**The problem**
Lines that contain "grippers": how many are there in the listing below? Answer with a number and nothing more.

**Material provided**
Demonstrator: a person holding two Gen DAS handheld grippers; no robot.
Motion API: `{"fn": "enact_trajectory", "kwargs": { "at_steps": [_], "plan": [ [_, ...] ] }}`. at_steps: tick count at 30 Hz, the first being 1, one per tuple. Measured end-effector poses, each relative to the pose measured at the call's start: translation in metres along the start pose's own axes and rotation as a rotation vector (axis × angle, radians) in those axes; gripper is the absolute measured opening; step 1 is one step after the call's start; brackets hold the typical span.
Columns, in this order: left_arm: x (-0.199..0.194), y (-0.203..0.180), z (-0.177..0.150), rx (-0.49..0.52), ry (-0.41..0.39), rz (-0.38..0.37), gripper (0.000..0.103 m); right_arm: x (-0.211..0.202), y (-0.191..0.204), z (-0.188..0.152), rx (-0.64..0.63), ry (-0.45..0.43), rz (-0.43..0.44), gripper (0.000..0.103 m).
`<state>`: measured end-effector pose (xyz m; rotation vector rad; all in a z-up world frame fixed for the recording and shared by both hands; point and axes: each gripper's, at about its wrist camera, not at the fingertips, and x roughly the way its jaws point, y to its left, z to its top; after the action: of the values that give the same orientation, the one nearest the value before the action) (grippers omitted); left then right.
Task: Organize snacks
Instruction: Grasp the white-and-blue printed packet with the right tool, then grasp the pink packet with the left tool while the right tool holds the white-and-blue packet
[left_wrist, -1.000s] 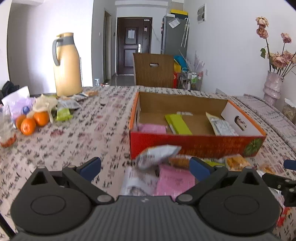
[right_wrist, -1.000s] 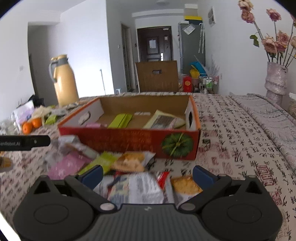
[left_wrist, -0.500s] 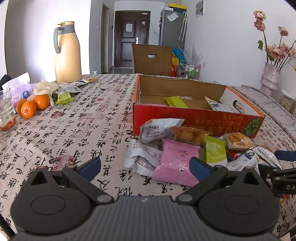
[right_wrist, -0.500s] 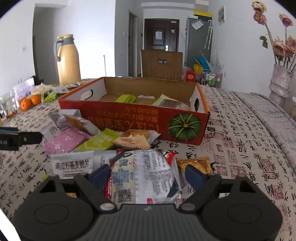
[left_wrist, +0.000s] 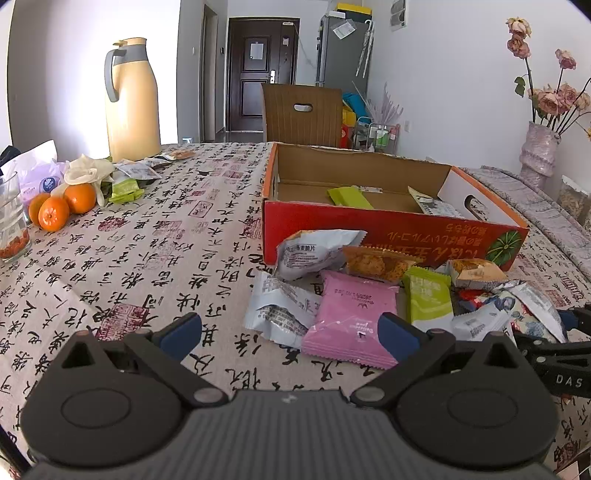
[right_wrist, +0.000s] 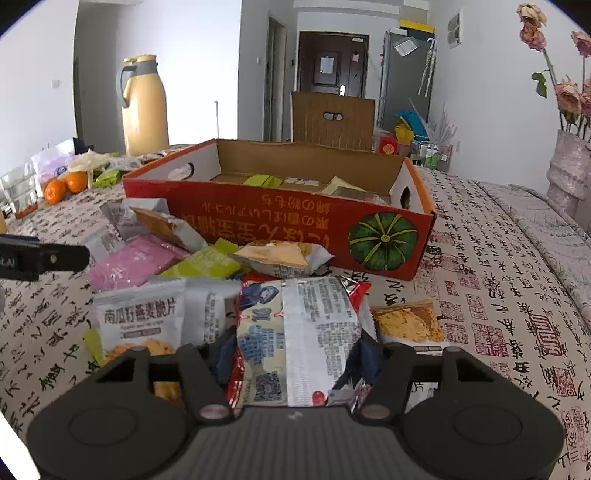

**Answer to this exercise**
2